#### Exercise
From the line below that contains "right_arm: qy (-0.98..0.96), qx" to the line that contains "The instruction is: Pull", repeat every line exactly, both ends included, and nothing else.

====== Exercise data

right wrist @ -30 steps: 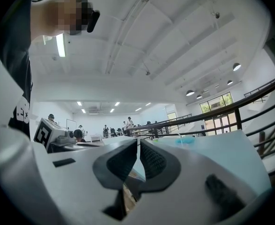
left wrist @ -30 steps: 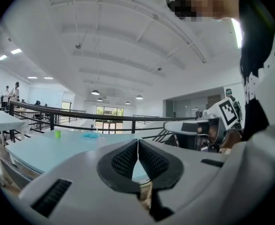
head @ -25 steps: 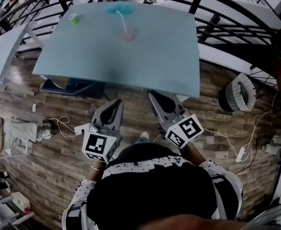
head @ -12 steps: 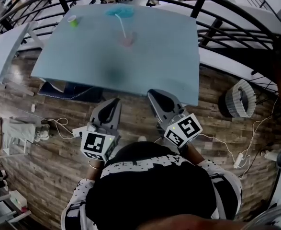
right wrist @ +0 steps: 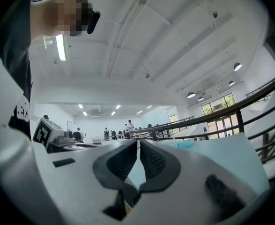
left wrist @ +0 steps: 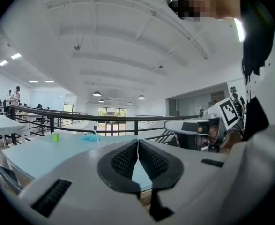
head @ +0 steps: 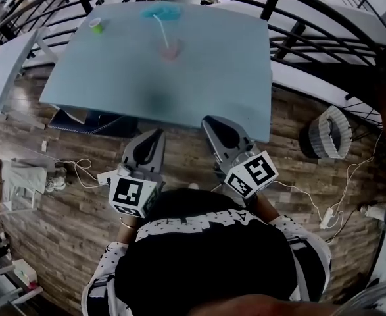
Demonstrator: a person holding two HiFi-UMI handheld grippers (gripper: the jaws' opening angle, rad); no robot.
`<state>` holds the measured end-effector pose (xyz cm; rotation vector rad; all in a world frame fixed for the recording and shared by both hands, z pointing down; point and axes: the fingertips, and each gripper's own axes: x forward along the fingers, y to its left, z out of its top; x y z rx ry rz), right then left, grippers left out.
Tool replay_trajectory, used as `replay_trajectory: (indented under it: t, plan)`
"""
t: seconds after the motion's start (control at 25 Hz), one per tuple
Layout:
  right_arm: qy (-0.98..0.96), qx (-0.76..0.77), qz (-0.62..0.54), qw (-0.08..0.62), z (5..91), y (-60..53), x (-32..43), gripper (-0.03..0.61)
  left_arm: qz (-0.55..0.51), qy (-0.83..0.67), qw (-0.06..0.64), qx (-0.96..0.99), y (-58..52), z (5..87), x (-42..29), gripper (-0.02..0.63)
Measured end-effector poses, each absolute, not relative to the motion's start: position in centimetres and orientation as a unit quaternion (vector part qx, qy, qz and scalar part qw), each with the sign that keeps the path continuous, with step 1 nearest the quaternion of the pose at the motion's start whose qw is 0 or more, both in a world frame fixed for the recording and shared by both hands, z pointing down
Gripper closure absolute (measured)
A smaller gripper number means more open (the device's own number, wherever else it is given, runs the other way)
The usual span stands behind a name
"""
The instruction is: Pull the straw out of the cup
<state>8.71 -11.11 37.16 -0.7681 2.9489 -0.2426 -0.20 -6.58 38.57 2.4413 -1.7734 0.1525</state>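
Observation:
A pinkish cup (head: 169, 50) stands far back on the light blue table (head: 199, 78), with a white straw (head: 160, 30) leaning out of it to the upper left. My left gripper (head: 154, 135) is held low before the table's near edge, shut with nothing in it. My right gripper (head: 214, 125) is beside it, also shut and empty. In the left gripper view the jaws (left wrist: 137, 143) meet at the tips, and the straw (left wrist: 97, 136) shows thin and far off. The right gripper view shows its pads (right wrist: 137, 145) pressed together.
A small green cup (head: 96, 24) sits at the table's far left corner, and a crumpled blue cloth (head: 161, 11) lies behind the pink cup. Black railings curve round the table. A white wicker basket (head: 329, 133) stands on the wooden floor to the right. Cables run across the floor.
The view has crept forward: the table and cup sit slightly higher in the frame, and both grippers are nearer the table's near edge. Both stay shut.

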Motion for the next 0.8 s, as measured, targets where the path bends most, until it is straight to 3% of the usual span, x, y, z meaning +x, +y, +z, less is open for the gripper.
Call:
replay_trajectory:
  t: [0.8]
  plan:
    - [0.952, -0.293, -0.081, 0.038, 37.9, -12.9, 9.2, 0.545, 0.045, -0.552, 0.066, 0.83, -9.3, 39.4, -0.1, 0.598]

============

#### Result for this exercise
  right_arm: qy (-0.98..0.96), qx (-0.76..0.77), qz (-0.62..0.54), qw (-0.08..0.62), z (5..91), y (-60..53), x (-32..43), gripper (-0.03..0.61)
  left_arm: qz (-0.55..0.51), qy (-0.83..0.67), qw (-0.06..0.64), qx (-0.96..0.99), y (-58..52), z (5..87), x (-42..29), gripper (-0.02..0.63)
Measured end-effector poses, each absolute, not relative to the motion's start: position in centimetres and orientation as a unit quaternion (vector part qx, qy, qz and scalar part qw), each with the sign that keeps the path continuous, with step 1 nearest the quaternion of the pose at the motion's start whose qw is 0 or more, both in a world frame fixed for the recording and shared by both hands, z pointing down
Gripper closure absolute (measured)
A smaller gripper number means more open (the device's own number, wherever else it is given, runs the other way)
The usual span stands behind a name
"""
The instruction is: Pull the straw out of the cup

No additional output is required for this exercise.